■ Problem requirements ■
If a line in the data holds "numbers", copy that line out in full.

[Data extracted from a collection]
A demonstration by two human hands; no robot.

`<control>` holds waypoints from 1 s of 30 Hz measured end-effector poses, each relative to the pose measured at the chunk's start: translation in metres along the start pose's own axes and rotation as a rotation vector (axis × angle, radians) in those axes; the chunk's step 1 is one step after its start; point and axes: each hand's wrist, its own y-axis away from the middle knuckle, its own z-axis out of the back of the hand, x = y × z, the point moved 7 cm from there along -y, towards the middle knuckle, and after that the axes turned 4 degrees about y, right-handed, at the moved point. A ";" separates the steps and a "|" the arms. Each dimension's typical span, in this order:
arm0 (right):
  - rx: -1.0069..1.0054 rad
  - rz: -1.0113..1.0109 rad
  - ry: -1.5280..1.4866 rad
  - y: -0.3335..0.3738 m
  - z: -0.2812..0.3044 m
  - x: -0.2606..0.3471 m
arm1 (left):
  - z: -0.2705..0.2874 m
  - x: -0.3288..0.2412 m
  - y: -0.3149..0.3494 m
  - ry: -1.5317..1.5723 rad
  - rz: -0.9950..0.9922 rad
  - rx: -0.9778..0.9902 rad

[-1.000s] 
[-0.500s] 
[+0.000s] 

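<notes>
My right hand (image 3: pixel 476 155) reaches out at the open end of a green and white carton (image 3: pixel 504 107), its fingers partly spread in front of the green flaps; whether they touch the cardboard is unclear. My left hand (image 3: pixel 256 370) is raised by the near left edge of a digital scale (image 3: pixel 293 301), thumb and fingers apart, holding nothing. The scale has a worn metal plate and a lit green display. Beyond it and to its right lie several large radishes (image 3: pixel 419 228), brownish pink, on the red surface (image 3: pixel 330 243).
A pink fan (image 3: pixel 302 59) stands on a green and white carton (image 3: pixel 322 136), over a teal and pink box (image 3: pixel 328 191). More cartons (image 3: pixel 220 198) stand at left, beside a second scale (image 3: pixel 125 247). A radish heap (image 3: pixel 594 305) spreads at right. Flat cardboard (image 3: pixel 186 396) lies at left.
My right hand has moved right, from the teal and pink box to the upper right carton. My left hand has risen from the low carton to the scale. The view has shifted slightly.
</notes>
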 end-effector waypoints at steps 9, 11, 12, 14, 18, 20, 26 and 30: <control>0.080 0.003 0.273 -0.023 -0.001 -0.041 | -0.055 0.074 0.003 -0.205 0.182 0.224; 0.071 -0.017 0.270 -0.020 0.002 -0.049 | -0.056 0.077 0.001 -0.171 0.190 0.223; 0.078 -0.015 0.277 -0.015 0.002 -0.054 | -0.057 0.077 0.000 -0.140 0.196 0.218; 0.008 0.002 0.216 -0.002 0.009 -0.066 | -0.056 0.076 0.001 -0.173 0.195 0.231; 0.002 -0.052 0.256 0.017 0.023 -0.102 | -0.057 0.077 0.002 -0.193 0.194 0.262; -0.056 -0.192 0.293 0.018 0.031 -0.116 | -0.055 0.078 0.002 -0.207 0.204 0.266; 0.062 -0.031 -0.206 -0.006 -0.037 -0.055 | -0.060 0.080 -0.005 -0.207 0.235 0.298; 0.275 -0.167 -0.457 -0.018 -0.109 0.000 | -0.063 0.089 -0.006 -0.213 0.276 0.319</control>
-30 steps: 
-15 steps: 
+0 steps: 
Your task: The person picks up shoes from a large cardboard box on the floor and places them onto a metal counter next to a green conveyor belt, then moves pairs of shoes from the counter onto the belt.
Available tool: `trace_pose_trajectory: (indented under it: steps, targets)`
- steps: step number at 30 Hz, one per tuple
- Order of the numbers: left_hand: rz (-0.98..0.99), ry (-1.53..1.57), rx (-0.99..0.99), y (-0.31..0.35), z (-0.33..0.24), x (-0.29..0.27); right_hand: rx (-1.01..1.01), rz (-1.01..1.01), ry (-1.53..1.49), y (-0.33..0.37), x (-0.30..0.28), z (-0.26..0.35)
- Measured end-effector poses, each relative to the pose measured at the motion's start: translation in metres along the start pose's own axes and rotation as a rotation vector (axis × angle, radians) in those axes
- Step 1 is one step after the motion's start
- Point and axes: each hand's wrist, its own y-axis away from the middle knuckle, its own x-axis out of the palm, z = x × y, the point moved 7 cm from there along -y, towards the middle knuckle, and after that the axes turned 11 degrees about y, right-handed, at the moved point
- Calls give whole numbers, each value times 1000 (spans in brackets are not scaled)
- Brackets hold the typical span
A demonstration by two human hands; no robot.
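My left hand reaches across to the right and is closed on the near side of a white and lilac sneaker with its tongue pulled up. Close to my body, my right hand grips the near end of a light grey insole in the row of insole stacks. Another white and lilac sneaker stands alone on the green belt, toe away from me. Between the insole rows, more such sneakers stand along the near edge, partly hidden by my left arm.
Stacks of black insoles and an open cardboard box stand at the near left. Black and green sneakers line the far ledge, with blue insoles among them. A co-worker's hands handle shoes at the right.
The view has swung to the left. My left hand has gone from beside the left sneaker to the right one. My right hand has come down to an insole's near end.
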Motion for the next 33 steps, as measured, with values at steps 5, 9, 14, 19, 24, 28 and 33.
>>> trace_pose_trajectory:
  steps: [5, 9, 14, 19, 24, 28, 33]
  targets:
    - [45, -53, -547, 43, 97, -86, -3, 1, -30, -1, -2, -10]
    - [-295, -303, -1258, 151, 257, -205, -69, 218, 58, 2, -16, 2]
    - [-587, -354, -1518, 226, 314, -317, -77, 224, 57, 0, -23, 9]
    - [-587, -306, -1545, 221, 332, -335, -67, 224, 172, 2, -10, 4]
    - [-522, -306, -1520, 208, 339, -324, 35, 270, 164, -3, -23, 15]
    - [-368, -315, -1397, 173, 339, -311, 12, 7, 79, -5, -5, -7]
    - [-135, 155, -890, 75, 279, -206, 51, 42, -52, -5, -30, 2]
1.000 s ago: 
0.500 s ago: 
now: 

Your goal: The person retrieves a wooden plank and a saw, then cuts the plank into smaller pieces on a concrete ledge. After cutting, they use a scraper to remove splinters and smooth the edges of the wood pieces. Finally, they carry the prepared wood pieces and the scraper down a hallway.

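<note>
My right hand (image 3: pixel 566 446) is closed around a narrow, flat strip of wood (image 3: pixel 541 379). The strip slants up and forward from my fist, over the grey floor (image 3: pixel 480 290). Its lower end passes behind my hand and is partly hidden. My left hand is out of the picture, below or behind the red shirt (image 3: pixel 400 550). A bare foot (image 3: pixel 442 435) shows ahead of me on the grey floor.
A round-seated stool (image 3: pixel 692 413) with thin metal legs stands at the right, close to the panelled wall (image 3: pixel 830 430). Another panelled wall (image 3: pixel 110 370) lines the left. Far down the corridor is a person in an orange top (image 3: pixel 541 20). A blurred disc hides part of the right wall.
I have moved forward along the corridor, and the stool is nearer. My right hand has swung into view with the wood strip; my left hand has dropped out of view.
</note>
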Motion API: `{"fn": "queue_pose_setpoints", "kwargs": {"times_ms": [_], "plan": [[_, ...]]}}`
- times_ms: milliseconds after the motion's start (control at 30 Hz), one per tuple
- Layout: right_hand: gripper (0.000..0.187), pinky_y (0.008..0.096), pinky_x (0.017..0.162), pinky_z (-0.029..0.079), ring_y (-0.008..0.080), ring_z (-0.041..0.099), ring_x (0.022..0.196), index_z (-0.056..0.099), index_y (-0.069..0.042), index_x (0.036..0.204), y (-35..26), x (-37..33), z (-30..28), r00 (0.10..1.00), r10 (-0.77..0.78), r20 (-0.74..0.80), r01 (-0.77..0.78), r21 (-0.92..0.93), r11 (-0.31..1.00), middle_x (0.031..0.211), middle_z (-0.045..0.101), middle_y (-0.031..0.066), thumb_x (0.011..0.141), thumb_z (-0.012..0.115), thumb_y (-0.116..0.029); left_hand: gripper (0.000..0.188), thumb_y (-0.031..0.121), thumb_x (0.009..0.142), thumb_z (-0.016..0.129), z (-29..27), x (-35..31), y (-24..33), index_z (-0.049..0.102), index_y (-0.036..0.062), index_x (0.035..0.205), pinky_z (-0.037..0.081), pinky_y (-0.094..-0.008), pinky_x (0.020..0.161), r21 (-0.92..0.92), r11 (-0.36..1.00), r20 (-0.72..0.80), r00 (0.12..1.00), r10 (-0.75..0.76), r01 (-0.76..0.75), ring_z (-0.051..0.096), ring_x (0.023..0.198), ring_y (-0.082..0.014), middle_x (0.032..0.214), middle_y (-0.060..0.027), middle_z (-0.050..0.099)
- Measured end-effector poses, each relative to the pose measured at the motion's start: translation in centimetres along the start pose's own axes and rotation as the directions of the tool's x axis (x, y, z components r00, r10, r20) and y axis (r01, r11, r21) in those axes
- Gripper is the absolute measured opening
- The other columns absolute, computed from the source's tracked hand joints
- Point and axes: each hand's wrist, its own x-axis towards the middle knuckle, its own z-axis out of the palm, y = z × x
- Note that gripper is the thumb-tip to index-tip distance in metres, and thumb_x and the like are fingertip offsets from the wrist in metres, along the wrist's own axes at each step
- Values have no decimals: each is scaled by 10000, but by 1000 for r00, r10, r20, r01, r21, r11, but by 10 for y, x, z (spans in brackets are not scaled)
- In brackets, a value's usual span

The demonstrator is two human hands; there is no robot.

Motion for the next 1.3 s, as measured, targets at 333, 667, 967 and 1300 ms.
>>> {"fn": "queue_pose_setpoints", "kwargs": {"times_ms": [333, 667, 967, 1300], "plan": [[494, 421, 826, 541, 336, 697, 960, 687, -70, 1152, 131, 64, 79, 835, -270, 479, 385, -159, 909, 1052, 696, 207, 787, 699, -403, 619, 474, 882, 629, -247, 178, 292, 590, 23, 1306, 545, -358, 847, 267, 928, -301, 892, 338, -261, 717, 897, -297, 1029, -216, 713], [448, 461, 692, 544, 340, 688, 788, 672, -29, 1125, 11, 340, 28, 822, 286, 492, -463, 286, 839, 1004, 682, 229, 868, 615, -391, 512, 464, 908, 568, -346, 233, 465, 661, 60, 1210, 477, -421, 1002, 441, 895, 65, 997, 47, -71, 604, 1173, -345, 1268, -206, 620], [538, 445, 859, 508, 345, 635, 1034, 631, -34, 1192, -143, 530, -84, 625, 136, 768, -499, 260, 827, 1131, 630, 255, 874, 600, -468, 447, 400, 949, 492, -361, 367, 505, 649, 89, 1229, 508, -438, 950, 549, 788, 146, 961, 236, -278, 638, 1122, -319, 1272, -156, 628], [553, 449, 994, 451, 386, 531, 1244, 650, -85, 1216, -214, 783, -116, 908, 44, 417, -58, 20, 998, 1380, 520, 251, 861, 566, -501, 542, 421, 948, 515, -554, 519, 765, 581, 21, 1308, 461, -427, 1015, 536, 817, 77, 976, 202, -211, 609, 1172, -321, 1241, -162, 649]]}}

■ Output for this exercise ■
- Order of the numbers: left_hand: rz (-0.98..0.99), ry (-1.53..1.57), rx (-0.99..0.99), y (-0.31..0.35), z (-0.33..0.24), x (-0.29..0.27); right_hand: rx (-1.01..1.01), rz (-1.01..1.01), ry (-1.53..1.49), y (-0.33..0.37), x (-0.30..0.28), z (-0.26..0.35)
- Calls give whole numbers, each value times 1000 (spans in brackets are not scaled)

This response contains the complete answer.